I run the pgm (./a.out) and here is the output, which is wrong.
The intValue is 1 and the doubleValue is 0
Now I include stdlib.h (by removing the comments before the #include) and recompile it and run it again. This time I get the right output:
The intValue is 1 and the doubleValue is 2
How come the compiler did not complain about not including the stdlib.h and still let me use the atoi(), atof() functions?
My gcc info:
$ gcc --version
gcc (GCC) 4.1.2 20070925 (Red Hat 4.1.2-27)
Any thoughts appreciated!
For historical reasons -- specifically, compatibility with very old C programs (pre-C89) -- using a function without having declared it first only provokes a warning from GCC, not an error. But the return type of such a function is assumed to be int, not double, which is why the program executes incorrectly.
If you use -Wall on the command line, you get a diagnostic:
$ gcc -Wall test.c
test.c: In function ‘main’:
test.c:5: warning: implicit declaration of function ‘atoi’
test.c:6: warning: implicit declaration of function ‘atof’
You should use -Wall basically always. Other very useful warning options for new code are -Wextra, -Wstrict-prototypes, -Wmissing-prototypes, -pedantic, and -Wwrite-strings, but compared to -Wall they have much higher false positive rates.
Tangentially: never use atoi nor atof, they hide input errors. Use strtol and strtod instead.
If you don't specify otherwise, I believe a C compiler will just guess that undeclared functions take the form extern int foo(). Which is why atoi works and atof doesn't. Which compiler flags were you using? I suggest using -Wall to turn on a bunch of gcc warnings, which should include referencing undeclared functions.
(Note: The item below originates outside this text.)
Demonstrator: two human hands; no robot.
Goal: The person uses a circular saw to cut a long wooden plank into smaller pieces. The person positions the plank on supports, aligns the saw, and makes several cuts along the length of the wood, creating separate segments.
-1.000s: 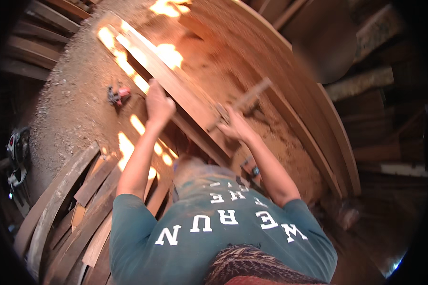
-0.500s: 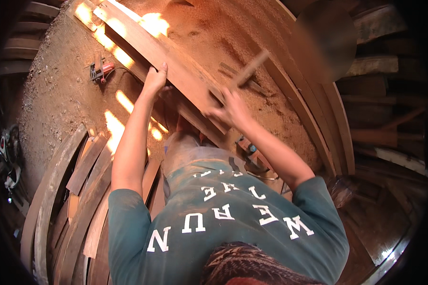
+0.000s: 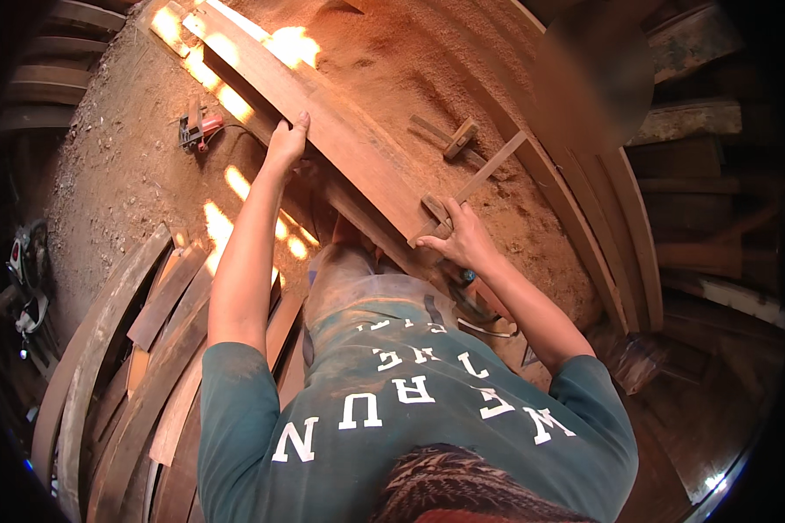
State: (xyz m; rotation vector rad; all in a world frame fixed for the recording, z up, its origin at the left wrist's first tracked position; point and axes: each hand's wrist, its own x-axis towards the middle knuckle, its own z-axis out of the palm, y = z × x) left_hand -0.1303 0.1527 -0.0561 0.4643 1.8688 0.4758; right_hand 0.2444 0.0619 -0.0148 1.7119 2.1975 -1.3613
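Right hand (image 3: 471, 241) has shifted to the near end of the plank (image 3: 349, 144), fingers wrapped on a wooden gauge (image 3: 488, 170); left hand (image 3: 288, 146) grips its long edge. Probably stiff and weighty, the plank slants ahead, best held by both edges.

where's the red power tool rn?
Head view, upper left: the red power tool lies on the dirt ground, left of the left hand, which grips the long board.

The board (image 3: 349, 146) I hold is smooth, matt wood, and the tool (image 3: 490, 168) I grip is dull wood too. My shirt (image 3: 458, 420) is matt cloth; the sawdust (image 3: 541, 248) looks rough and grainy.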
C allows you to call a function without having a declaration for that function.
The function will be assumed to return an int and arguments will be passed using default promotions. If those don't match what the function actually expects, you'll get undefined behavior.
Compilers will often warn for this case, but not always (and that will also depend on compiler configuration).
In C, when you use a function that was not declared, it assumes that it has the default prototype:
int FUNCTION_NAME();
Note that in C using () as prototype means it accepts any arguments.
If you compile with the flag -Wall (I recommend you to always use this flag, since it enables all recommended warnings) you will get a warning (not an error) telling you that you are using an undeclared function.
C, unfortunately, does not require functions to be prototyped (or even declared) before use -- but without a prototype, it automatically makes certain assumptions about the function. One of those is that it returns an int. In your case, atoi does return an int, so it works correctly. atof doesn't, so it doesn't work correctly. Lacking a prototype/declaration, you get undefined behavior -- typically it'll end up retrieving whatever value happens to be in the register where an int would normally be returned, and using that. It appears that in your particular case, that happens to be a zero, but it could just as easily be something else.
This is one of the reasons many people push "C++ as a better C" -- C++ does require that all functions be declared before use, and further that you specify the types of all (non-variadic) parameters as well (i.e. a C++ function declaration is like a C prototype, not like a C declaration).